Using "The Rav's new machzor" on yom kippur davening: I first saw this new machzor at one of those Judaica stores, and was immedietly tempted to purchase it for 35.95 or whatever ridiculus price they chose to charge. Was this another one of The rav's minhagim - overcharging for a machzor? Anyway, I decided to hold myself back from purchasing this machzor, b/cng I realized that I had built up a pretty large collection of religious books which I hardly ever look at . I decided that maybe it is time to read the books I already own, before going out and purchasing every new book that comes out. Anyway, this turned out to be a great decision, b/c when I walked into the minyan at UPenn for kol nidre, there was a table with 400 of these new machzors; apparently someone had decided to donate them for use at Upenn on yom kippur. This makes sense to me. Upenn likes to be one of these very intellectual places, and the Rav was a very intellectual Rav.

I was quite happy to use this brand new machzor, mainly b/c it had that "new book" smell. ON yom kippur, when I cannot use my mouth device for eating, i like to replace it with my nose device for smelling. I feel very satiated when I smell delicious food or other pleasent scents. I think this is b/c 50% of the satisfaction we get when eating is purely from the taste. The other 50% is from the food in our stomach. I made this up, by the way. I'm no effing scientinst. Anyway, so while there is nothing you can do on Yom Kippur about the stomach-satisfaction part, there is definetly a way to replace the taste-satiation part. All you have to do is replace it with smell-satiation. I did this by smelling packs of gum, standing outside food carts during the break and smelling mexican food, and of course- smelling the amazing and incomparable "new book" smell.
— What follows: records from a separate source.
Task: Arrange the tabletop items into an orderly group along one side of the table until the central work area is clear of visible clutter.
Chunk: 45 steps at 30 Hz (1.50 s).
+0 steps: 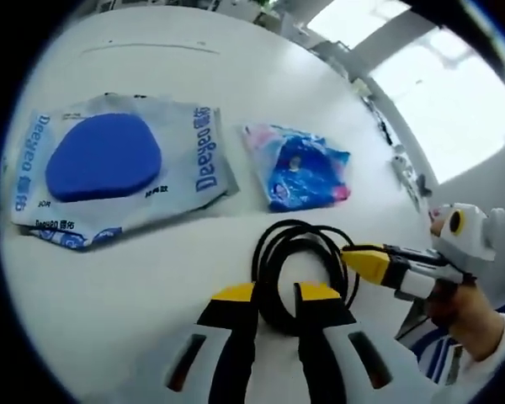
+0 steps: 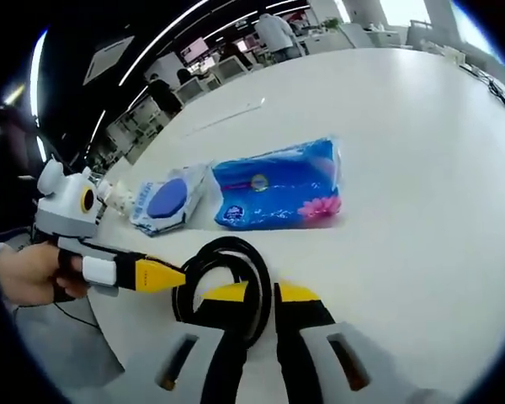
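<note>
White tabletop (image 1: 151,278) is noted beneath both tools. A coiled black cable (image 1: 299,278) lies directly ahead of the left gripper (image 1: 275,295), part of its loop passing between the slightly parted jaws, not clamped. The right gripper (image 2: 261,295) meets it from the opposite side, jaws nearly together across the loop; grip cannot be confirmed. Two packets lie beyond, well apart.

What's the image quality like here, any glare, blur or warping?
Left gripper view: the window at upper right is blown out to white, the table is evenly lit with faint shadows, and the wipes pack bows near the rim from fisheye. Right gripper view: ceiling lights streak white, the background office is soft, and the cable is sharp.
</note>
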Motion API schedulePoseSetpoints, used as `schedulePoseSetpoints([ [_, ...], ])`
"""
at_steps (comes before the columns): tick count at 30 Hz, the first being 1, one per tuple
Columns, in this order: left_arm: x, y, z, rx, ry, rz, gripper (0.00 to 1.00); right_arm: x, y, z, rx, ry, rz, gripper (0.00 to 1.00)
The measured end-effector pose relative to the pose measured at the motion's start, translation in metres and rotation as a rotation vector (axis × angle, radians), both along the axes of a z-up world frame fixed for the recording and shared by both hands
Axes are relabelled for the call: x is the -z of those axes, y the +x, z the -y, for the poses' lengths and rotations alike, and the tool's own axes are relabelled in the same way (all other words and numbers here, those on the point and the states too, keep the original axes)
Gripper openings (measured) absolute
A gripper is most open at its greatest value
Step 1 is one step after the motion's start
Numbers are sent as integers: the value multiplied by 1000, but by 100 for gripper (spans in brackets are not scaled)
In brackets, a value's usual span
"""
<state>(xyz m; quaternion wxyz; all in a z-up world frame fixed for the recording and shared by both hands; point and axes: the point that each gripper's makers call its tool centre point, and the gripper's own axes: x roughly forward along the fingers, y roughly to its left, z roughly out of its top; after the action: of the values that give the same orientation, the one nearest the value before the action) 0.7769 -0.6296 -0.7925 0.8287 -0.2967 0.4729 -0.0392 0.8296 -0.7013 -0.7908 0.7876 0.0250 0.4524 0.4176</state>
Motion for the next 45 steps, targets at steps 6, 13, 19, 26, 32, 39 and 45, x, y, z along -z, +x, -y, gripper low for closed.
schedulePoseSetpoints([
  [6,-6,-2,-6,42,61,30,41,-4,2,-3,-36,3,71,21],
  [13,-14,-6,-10,122,95,78,56,-16,-5,-6,-85,37,128,49],
  [19,-22,-13,-23,120,101,105,70,-32,-11,-5,-154,43,194,64],
  [26,-36,-24,-42,74,91,116,86,-54,-25,-8,-166,77,208,87],
  [32,-46,-36,-57,76,100,134,90,-56,-23,-1,-164,64,211,87],
  [39,-66,-59,-83,60,104,169,89,-67,-34,8,-166,44,224,86],
  [45,-78,-81,-117,-43,91,183,89,-74,-41,14,-134,46,227,85],
])
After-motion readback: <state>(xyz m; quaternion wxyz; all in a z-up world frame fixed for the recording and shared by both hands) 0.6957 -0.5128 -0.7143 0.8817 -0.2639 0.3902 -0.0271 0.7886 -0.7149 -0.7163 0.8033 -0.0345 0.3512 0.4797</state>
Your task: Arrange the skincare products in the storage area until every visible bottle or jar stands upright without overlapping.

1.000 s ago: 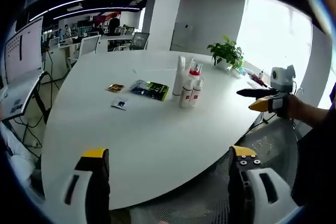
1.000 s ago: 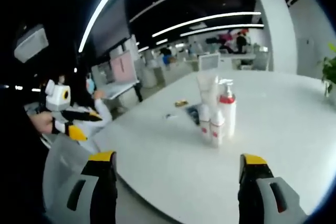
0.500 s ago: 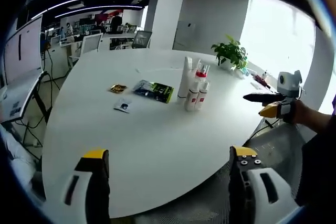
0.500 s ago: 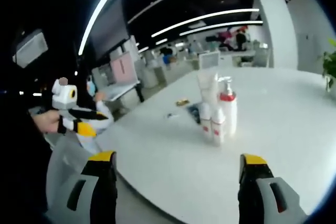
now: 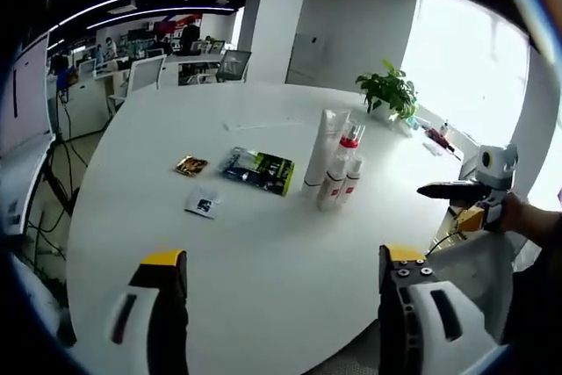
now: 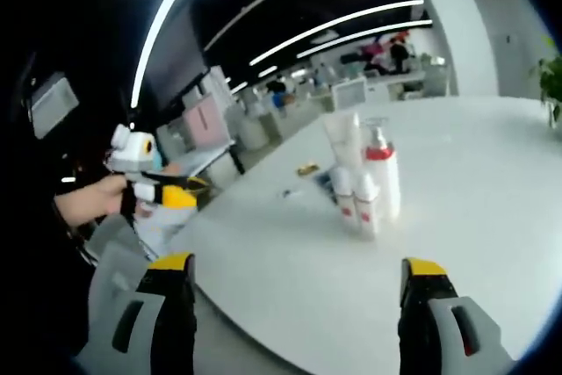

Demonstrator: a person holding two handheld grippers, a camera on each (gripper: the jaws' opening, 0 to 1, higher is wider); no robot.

The Rav's Machzor also brought me an unexpected source of entertainment during the lengthy Yom Kippur services. I was expecting the machzor to have a different nusach- accoring to the way the Rav davened himself. But ALAS! or LO and BEHOLD!, the nusach was the same as any other artscroll machzor. The main difference was that little footnotes (as opposed to big footnotes) , on every single page with said something like "the Rav's practice was to omit this paragraph" or "the rav would say this only once". etc... Luckily, me and my former roomate who was sitting next to me, are good at the skill known as "mocking". We started making up our ownartscroll footnote minhagim highligted by me saying to him "Here, the Rav would eat a hot dog, but not with sourkraut". After making this joke, I said the AL Cheit for "mocking" with a little extra kavana. The other very bizzare aspect of this machzor was the sources. Most of them are from sifarim written by the Rav or his talmidim, which is to be expected. However, I did come across some "questionable" sources. For example, a footnote told me that the Rav switched the order of a few tefilot during mussaf. The source for this minhag was simply "Shucky Friedman". Umm- was this just some guy who was sitting near the Rav one yom kippur and heard him switch the order of 2 tefilos. Is he sure he heard this correctly? Did he then call artscroll and say "Hey, just wanna let you know, I'm pretty sure there was a switch in the order here...oh, who am i? Well, i'm shucky friedman...no, i'm not a rabbi, just an carpet salesman...i once sat 3 rows behind the rav."

Thanks- Shucky Friedman, u made it into the new machzor.


In all seriousness, the new machzor has a nice introduction and explains some parts of the service very well. Additionally, I am not sure if the Rav had sourkraut on his hotdog.